## ASSIGNMENT
Here the job is to transcribe the data exactly while omitting the images.

## EXTRACTED ENTRIES
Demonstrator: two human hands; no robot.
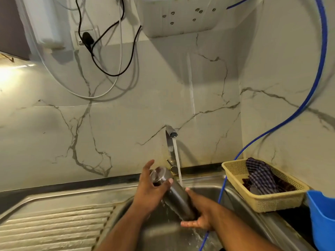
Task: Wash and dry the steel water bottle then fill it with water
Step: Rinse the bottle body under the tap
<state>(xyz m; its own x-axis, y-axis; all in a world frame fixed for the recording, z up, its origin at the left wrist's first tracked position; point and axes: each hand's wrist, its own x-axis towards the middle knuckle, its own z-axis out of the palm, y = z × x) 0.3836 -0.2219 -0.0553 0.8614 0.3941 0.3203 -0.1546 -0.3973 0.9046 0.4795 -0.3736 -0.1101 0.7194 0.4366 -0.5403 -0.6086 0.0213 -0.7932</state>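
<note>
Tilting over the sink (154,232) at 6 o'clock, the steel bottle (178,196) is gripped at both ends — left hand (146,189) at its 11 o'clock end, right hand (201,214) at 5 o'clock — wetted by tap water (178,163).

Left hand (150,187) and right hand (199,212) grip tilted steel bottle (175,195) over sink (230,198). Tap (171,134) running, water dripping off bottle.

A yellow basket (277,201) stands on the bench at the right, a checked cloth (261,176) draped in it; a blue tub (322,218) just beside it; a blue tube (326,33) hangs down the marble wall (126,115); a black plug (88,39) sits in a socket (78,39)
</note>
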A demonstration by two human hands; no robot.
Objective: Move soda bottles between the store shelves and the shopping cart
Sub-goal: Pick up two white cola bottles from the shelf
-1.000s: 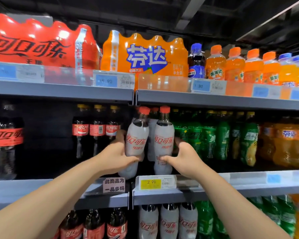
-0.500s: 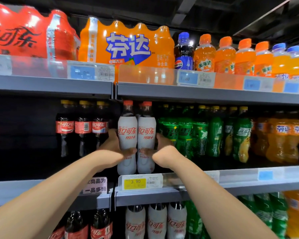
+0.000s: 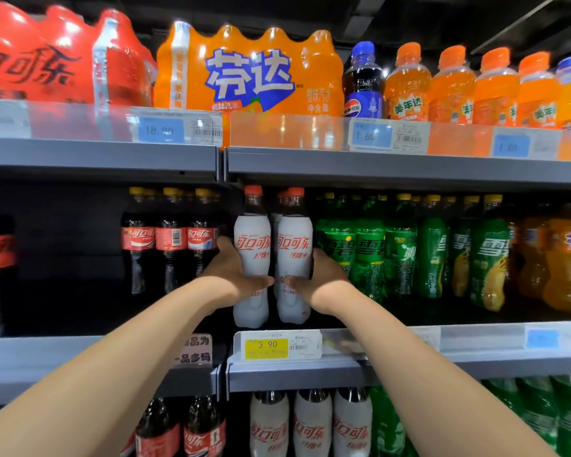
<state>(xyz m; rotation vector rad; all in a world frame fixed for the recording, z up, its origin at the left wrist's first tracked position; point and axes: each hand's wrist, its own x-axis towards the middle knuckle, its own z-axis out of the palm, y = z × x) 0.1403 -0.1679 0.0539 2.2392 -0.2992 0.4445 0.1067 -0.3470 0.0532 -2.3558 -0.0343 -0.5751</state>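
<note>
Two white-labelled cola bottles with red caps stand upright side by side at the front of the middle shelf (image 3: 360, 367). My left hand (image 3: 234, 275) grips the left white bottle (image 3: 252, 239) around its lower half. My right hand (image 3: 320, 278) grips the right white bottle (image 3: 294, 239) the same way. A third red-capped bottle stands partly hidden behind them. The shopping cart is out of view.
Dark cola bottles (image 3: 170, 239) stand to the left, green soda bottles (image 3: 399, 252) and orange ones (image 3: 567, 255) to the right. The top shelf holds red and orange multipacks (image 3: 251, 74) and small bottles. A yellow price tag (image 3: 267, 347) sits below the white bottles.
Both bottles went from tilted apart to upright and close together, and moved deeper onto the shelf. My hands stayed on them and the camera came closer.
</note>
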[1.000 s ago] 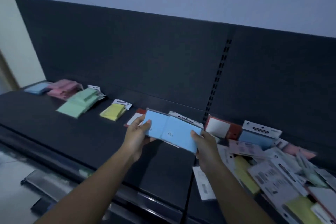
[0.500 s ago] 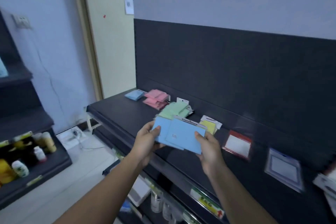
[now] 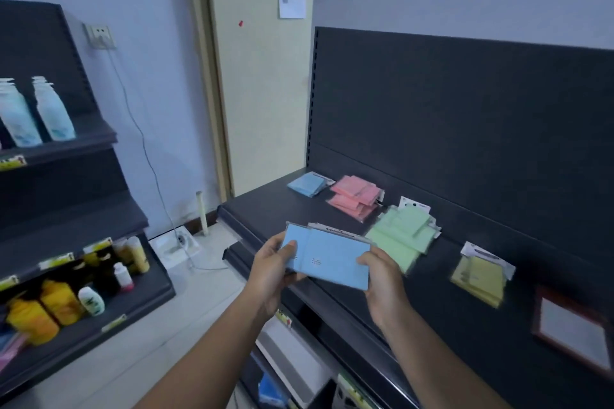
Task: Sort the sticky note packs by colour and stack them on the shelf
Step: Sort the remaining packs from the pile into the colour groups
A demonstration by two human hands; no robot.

## YOUR RESPONSE
Demonstrator: two human hands; no robot.
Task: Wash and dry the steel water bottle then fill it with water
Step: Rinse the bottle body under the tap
<state>(xyz m; its own x-axis, y-axis; all in a world frame fixed for the recording, z up, its origin at the left wrist's first tracked position; point and axes: each hand's wrist, its own x-axis towards the middle knuckle, its own z-axis out of the palm, y = z × x) 0.3836 -0.2219 -0.0553 0.8614 0.3941 0.3203 -0.1546 -0.3973 0.9046 0.4795 -0.3736 -0.1101 0.7194 0.4366 -0.5403 -0.6086 0.0213 -0.7932</state>
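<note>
Tilting over the sink (154,232) at 6 o'clock, the steel bottle (178,196) is gripped at both ends — left hand (146,189) at its 11 o'clock end, right hand (201,214) at 5 o'clock — wetted by tap water (178,163).

Left hand (150,187) and right hand (199,212) grip tilted steel bottle (175,195) over sink (230,198). Tap (171,134) running, water dripping off bottle.

A yellow basket (277,201) stands on the bench at the right, a checked cloth (261,176) draped in it; a blue tub (322,218) just beside it; a blue tube (326,33) hangs down the marble wall (126,115); a black plug (88,39) sits in a socket (78,39)
</note>
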A demonstration by two human hands; no robot.
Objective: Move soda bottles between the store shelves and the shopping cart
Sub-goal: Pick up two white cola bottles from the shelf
-1.000s: 
-0.500s: 
+0.000s: 
<state>(xyz m; rotation vector rad; all in a world frame fixed for the recording, z up, its origin at the left wrist's first tracked position; point and axes: each hand's wrist, its own x-axis towards the middle knuckle, its own z-axis out of the palm, y = z × x) 0.1403 -0.1679 0.0539 2.2392 -0.2992 0.4445 0.1067 -0.3470 0.0532 -2.3558 -0.0343 -0.5751</state>
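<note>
Two white-labelled cola bottles with red caps stand upright side by side at the front of the middle shelf (image 3: 360, 367). My left hand (image 3: 234, 275) grips the left white bottle (image 3: 252, 239) around its lower half. My right hand (image 3: 320, 278) grips the right white bottle (image 3: 294, 239) the same way. A third red-capped bottle stands partly hidden behind them. The shopping cart is out of view.
Dark cola bottles (image 3: 170, 239) stand to the left, green soda bottles (image 3: 399, 252) and orange ones (image 3: 567, 255) to the right. The top shelf holds red and orange multipacks (image 3: 251, 74) and small bottles. A yellow price tag (image 3: 267, 347) sits below the white bottles.
Both bottles went from tilted apart to upright and close together, and moved deeper onto the shelf. My hands stayed on them and the camera came closer.
</note>
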[1.000 s ago] 
[0.500 s ago] 
[now] 
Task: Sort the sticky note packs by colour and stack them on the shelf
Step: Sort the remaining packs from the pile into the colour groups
A demonstration by two human hands; no robot.

The answer stands, and there is nothing more to add.